Among the many interesting inquiries were the suitability of our 23APO and 110APO instruments for “medium format” use. The implied definition of “medium format” in these questions ranged from 33x44 digital to 42x56 as in 6x4,5 film. We find it prudent to issue the following clarifications:

  1. For the 23APO, the image circle is 70mm. This comprises 43,2mm for 24x36 full-frame coverage and an allowance of ±13,4mm for off-axis movement. The 55mm diagonal of the 33x44 digital format fits inside 70mm and allows a ±7,5mm off-axis movement. And the 70mm diagonal of the 6x4,5 film format takes up the full 70mm image circle, and does not offer any movements.

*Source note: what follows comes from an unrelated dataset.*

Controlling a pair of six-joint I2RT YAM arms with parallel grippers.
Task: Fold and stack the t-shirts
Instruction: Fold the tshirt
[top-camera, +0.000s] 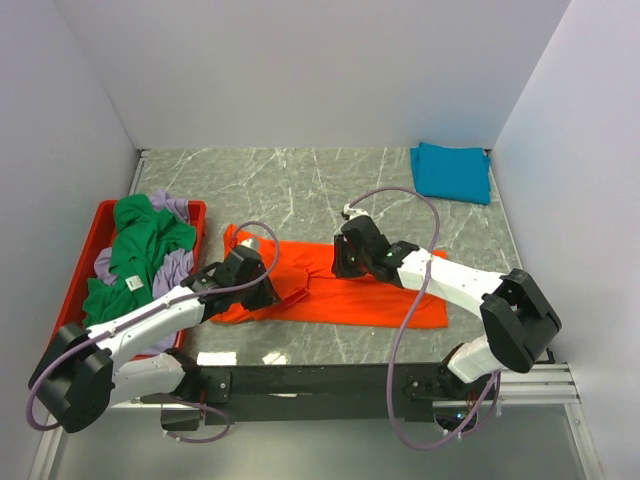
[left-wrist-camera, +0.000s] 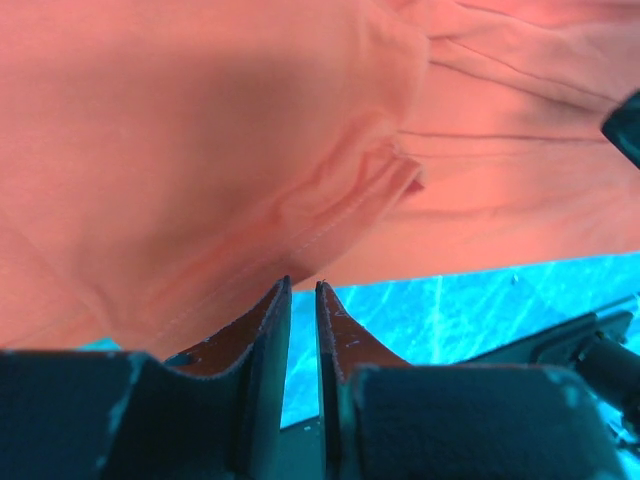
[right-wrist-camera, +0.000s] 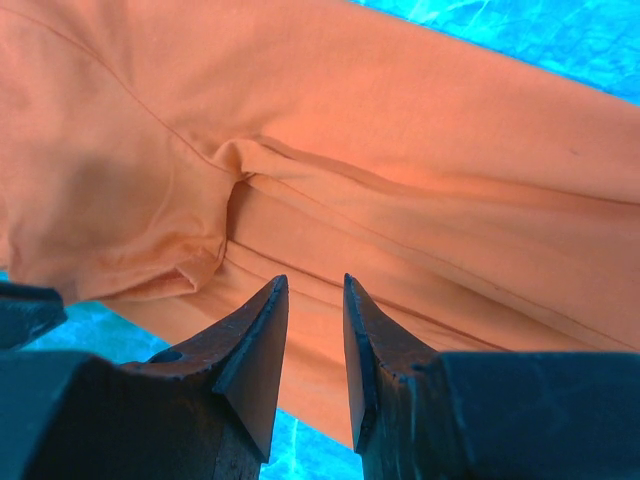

    More importantly, the 23APO was designed primarily for 24x36 full-format use with movement flexibility. Its distortion characteristics were optimized so that on-axis images render nearly unnoticeable distortion while extreme off-axis movement may require post-production correction. We made this decision to maintain high resolution performance across the field even when off-axis, and to contain the size and cost of the instrument.
  2. For the 110APO, the image circle is limited to 55mm at infinity, and expands very slightly in the close focusing range where it is expected to be used frequently in scientific, industrial, medical, food, jewelry and tabletop applications. Therefore, in close focusing range, the possibility for minor off-axis movements exists.
  3. 3. The 23APO and 110APO instruments are designed and optimized as a combination set for 24x36 full-frame applications.

While the plans for our first instruments are fixed, we are also listening. We had overwhelming interest in medium format coverage, and since format coverage also dictates focal length selection, we will incorporate these factors in our future roadmap planning.

The Road Ahead

Since the January announcement, we worked closely with our factory partners to deliver prototypes to our beta-testers, who are acknowledged expert commercial photographers in Germany, Austria, France, the UK and the US. Many of them have been involved in the product definition phase of our development so our designs closely reflect their feedback.

Most importantly, they consider our optical instruments “tools of the trade” and that they must deliver the performance we promised, optically and mechanically. We delivered the first prototypes in May and their feedback is being carefully evaluated with many enhancements to be incorporated in series production.

Official Launch, Pre-Order and Kickstarter Impact

Pushing manufacturing precision to new limits in our designs and uncompromising beta-testing is a painstaking process as it includes extensive field-testing as well as incorporating many resulting engineering changes.

We intend to rigorously follow this process without compromise and as a result, expect that our launch date of Q1 2019 will be revised to be during Q3 2019.

We will continue to bring you updates.